■ **Dataset excerpt**

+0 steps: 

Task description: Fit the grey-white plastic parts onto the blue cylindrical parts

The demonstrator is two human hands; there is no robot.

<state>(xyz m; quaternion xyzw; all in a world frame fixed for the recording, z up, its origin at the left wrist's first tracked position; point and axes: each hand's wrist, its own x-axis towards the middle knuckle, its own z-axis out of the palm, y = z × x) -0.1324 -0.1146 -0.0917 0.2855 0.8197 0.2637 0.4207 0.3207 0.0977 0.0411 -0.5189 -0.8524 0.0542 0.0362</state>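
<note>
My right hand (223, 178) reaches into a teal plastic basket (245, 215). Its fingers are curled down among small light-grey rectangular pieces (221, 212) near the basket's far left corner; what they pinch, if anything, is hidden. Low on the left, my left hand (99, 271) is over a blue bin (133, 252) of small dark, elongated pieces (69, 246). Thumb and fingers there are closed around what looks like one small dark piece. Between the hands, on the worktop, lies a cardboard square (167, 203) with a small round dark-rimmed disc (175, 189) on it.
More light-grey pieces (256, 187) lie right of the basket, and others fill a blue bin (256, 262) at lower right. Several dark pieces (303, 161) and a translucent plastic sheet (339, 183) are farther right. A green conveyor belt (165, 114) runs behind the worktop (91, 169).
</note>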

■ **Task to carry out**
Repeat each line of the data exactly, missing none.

■ **Written solution**
+0 steps: 

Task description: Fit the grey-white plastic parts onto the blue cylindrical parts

The demonstrator is two human hands; there is no robot.

<state>(xyz m; quaternion xyzw; all in a world frame fixed for the recording, z up, its origin at the left wrist's first tracked position; point and axes: each hand's wrist, its own x-axis towards the middle knuckle, its own z-axis out of the palm, y = z × x) -0.1324 -0.1146 -0.0917 0.2855 0.8197 0.2637 0.4207 0.3207 0.0977 0.0411 -0.5189 -0.8524 0.0542 0.0362</state>
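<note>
My right hand (223, 178) reaches into a teal plastic basket (245, 215). Its fingers are curled down among small light-grey rectangular pieces (221, 212) near the basket's far left corner; what they pinch, if anything, is hidden. Low on the left, my left hand (99, 271) is over a blue bin (133, 252) of small dark, elongated pieces (69, 246). Thumb and fingers there are closed around what looks like one small dark piece. Between the hands, on the worktop, lies a cardboard square (167, 203) with a small round dark-rimmed disc (175, 189) on it.
More light-grey pieces (256, 187) lie right of the basket, and others fill a blue bin (256, 262) at lower right. Several dark pieces (303, 161) and a translucent plastic sheet (339, 183) are farther right. A green conveyor belt (165, 114) runs behind the worktop (91, 169).
</note>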

That's the answer, with nothing more to add.